Although the longitude story is typically dominated by the development of marine timekeepers and the lunar distance method, we need to spare a thought for good old dead reckoning – estimating a ship’s position by regularly noting its speed and heading – which, even today, is part of the routine. This was certainly also true in the 18th and 19th centuries and so improvements to dead reckoning were of interest to the Board of Longitude, particularly once its remit expanded in 1774 to include general improvements in navigation. Among its archive, therefore, are quite a number of proposals to improve this most traditional form of wayfinding.
What’s a bit less common, however, is to have a surviving instrument, in particular relating to a proposal that was not taken up in any great way.
This one, from our collections at Royal Museums Greenwich (museum number NAV0730), is a log recorder – ‘Higginson’s Log’, as it says on the side – intended to record a ship’s speed by measuring the pull (against a spring) of a rope attached to a chip-log trailed behind the ship.
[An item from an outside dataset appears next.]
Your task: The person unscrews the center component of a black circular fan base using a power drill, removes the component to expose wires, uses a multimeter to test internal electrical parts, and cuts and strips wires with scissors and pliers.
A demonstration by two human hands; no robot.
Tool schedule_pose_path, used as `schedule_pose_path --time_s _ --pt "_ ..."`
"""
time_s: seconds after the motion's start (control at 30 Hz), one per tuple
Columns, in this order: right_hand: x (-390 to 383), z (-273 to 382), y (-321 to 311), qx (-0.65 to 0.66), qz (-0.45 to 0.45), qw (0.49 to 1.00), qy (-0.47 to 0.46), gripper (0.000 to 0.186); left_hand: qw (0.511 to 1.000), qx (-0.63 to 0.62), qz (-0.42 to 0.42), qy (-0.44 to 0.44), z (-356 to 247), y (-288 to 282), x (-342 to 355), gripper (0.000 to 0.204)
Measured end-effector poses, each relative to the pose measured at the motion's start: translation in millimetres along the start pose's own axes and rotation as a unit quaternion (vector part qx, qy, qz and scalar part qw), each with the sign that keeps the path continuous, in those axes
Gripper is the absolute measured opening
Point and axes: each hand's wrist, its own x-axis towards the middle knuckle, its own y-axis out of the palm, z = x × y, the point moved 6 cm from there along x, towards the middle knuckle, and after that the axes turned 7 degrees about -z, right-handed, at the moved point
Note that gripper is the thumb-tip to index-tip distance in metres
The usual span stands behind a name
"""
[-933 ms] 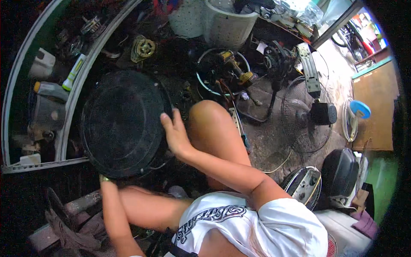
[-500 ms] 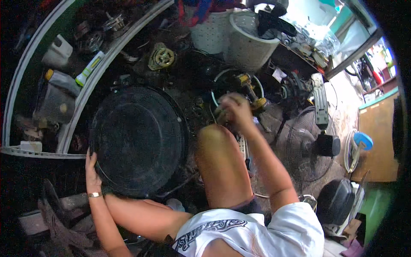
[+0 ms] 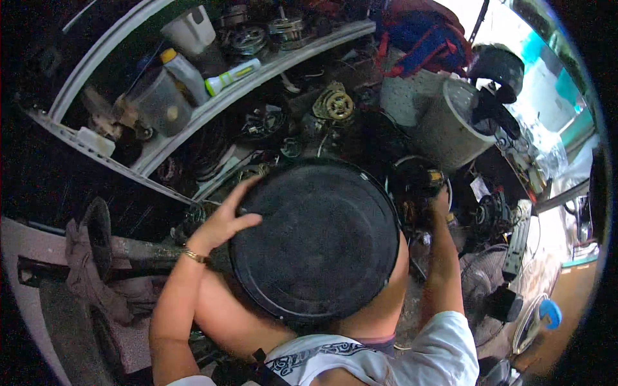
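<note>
Black pan [image 3: 315,241] now lies over both legs [image 3: 225,315]; left hand [image 3: 221,226] alone grips its ten-o'clock edge. Right hand [image 3: 441,201], at two o'clock, is by maybe a drill [image 3: 436,175]; can't tell its grip.

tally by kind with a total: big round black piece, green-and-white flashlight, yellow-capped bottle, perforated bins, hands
Big round black piece: 1
Green-and-white flashlight: 1
Yellow-capped bottle: 1
Perforated bins, back bin and front bin: 2
Hands, left hand and right hand: 2
Total: 7

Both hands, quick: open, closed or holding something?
Left hand: holding the round black part by its edge.
Right hand: at the yellow-and-black tool; whether closed cannot be told.
</note>
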Motion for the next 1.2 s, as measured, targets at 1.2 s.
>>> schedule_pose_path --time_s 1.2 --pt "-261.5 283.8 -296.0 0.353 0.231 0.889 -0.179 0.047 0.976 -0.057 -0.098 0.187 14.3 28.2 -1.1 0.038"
What’s nice is that we can link this instrument to a proposal from 1828 that survives in the Board of Longitude archive. The proposer, Francis Higginson, describes himself as the ‘inventor of a variety of instruments and the author of Manderville, Moubray, Waterloo etc.’. Of these, the only one I’ve identified so far is Manderville; or, The Hibernian Chiliarch, on the title page of which he also describes himself as ‘Late Commander of His Majesty’s Cutter Lynx’. This also tells us that he had been an insolvent debtor in 1825, when his petition was heard at the Court for Insolvent Debtors in Lincoln’s Inn Fields, London on 29 July.
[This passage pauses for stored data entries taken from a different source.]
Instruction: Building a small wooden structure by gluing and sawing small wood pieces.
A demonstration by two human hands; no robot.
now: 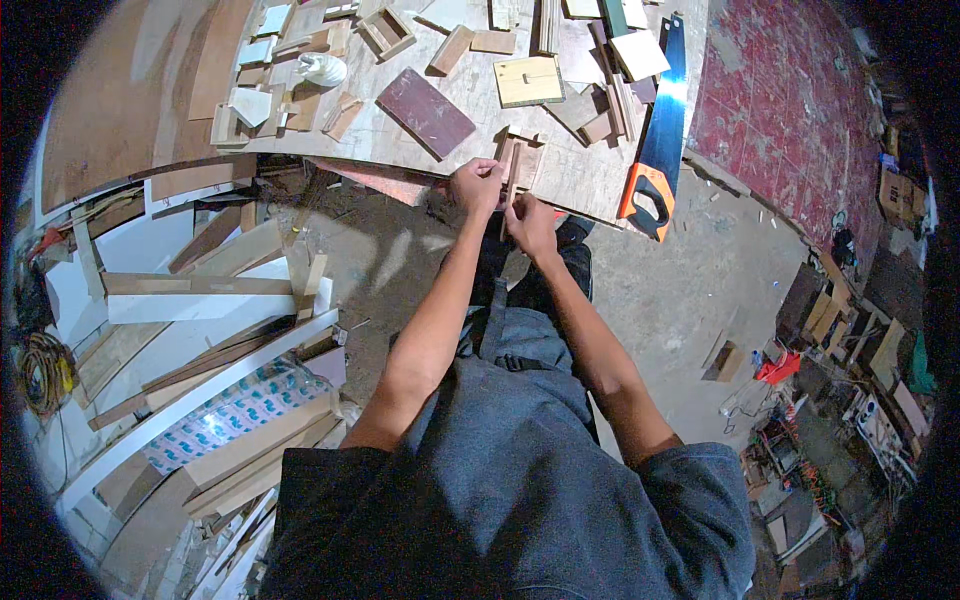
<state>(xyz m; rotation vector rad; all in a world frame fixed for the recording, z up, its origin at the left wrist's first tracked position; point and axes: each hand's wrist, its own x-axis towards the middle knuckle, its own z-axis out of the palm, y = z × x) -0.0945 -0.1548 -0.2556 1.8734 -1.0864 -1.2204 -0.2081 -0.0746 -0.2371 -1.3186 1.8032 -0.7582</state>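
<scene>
Holding a narrow brown wooden strip (514, 172) at the near edge of a pale plywood worktable (590, 190), a person seen from above has two bare hands close together, straight ahead of the body. The strip lies between the hands, its long axis pointing away from the person, the far end leaning slightly rightward. That far end overlaps a small, shallow, light-brown wooden box (530, 162) near the table's edge; whether it rests on the box or hangs above it, I cannot tell. The near end reaches past the edge, toward the body. The right hand (531, 226) is the nearer one to the body and grasps the strip along its nearer part, fingers curled. The left hand (477, 187) sits a little farther forward, just left of the strip, thumb and fingertips drawn together; whether they touch the strip or pinch something small cannot be made out. Beyond the left hand, a dark reddish-brown rectangular board (425, 112) lies at a slant, and beyond the box is a pale yellow rectangular wooden block (527, 82). To the right, a handsaw with a dark metal blade and an orange-and-black handle (665, 120) lies lengthwise, its handle toward the person. A white spiral light bulb (322, 69) lies farther left.
</scene>
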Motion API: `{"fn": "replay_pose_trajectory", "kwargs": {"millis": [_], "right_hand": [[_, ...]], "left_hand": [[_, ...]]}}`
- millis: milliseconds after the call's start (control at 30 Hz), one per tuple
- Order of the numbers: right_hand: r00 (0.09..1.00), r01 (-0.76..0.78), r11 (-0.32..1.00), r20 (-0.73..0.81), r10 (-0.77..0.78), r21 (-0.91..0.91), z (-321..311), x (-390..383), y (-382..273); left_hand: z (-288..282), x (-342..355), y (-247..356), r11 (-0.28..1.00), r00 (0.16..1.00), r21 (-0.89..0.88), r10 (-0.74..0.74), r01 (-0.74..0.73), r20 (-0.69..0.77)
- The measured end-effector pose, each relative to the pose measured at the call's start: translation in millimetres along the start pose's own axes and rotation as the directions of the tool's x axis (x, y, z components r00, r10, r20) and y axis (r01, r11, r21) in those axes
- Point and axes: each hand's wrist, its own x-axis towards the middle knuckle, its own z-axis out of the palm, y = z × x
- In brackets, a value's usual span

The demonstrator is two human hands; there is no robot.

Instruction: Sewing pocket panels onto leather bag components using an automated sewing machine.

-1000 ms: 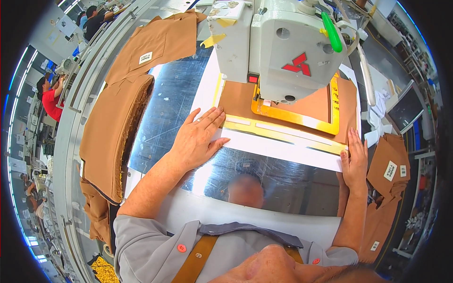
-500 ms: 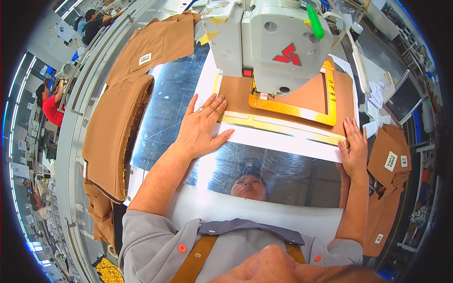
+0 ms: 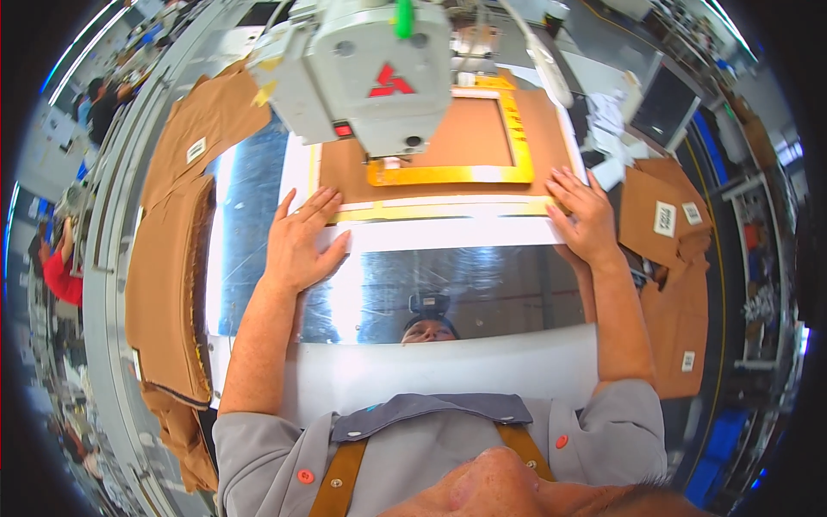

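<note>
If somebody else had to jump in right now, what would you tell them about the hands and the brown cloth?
Left hand: open, flat on the near left edge of the white template board.
Right hand: open, flat on the board's near right corner.
The brown fabric piece lies inside the yellow rectangular clamp frame, under the grey sewing machine head.
Done: fabric is loaded in the frame and sits below the machine.
Left: whether stitching has happened cannot be seen. A stack of brown fabric pieces waits at the left, more tagged pieces at the right.
</note>
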Motion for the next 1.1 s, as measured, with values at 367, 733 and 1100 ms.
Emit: {"fn": "replay_pose_trajectory", "kwargs": {"millis": [367, 733, 1100], "right_hand": [[0.981, -0.126, 0.992, -0.149, 0.127, 0.016, 0, -13, 2], [0.962, -0.226, 0.974, -0.155, 0.226, 0.016, 9, -21, 10], [0.953, -0.301, 0.952, 0.009, 0.302, -0.059, 13, -50, 8]], "left_hand": [[7, 1, 2, 0.999, 0.997, 0.026, -0.032, 0.034, -0.067], [10, -1, -1, 0.997, 0.992, -0.024, -0.071, 0.069, -0.109], [12, -1, -1, 0.997, 0.991, 0.006, -0.071, 0.073, -0.115]]}}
Novelist he may have been, but I have to say that his proposal to the Board of Longitude manages to be both cryptic and tediously long-winded – in part, I think, in his attempt to intrigue the Board without giving his secrets away. What he wants, he says, is to show his device in person. The one bit I did rather like was his point that dead reckoning is essential around the British coast, ‘considering, the nature of our climate; as in fact, cloudy weather, accompanied by dense fogs, may almost be deemed, one of the prognostics attending, an approach, to the British Channel, during the winter season’. It’s the sort of weather in which observations to determine local time from the sun (which you need to do even with a chronometer) would be impossible, and so an additional way of determining one’s position would be essential.
Sadly, the Board was not impressed enough to take Higginson’s ideas further and (coincidentally) was wound up the same year.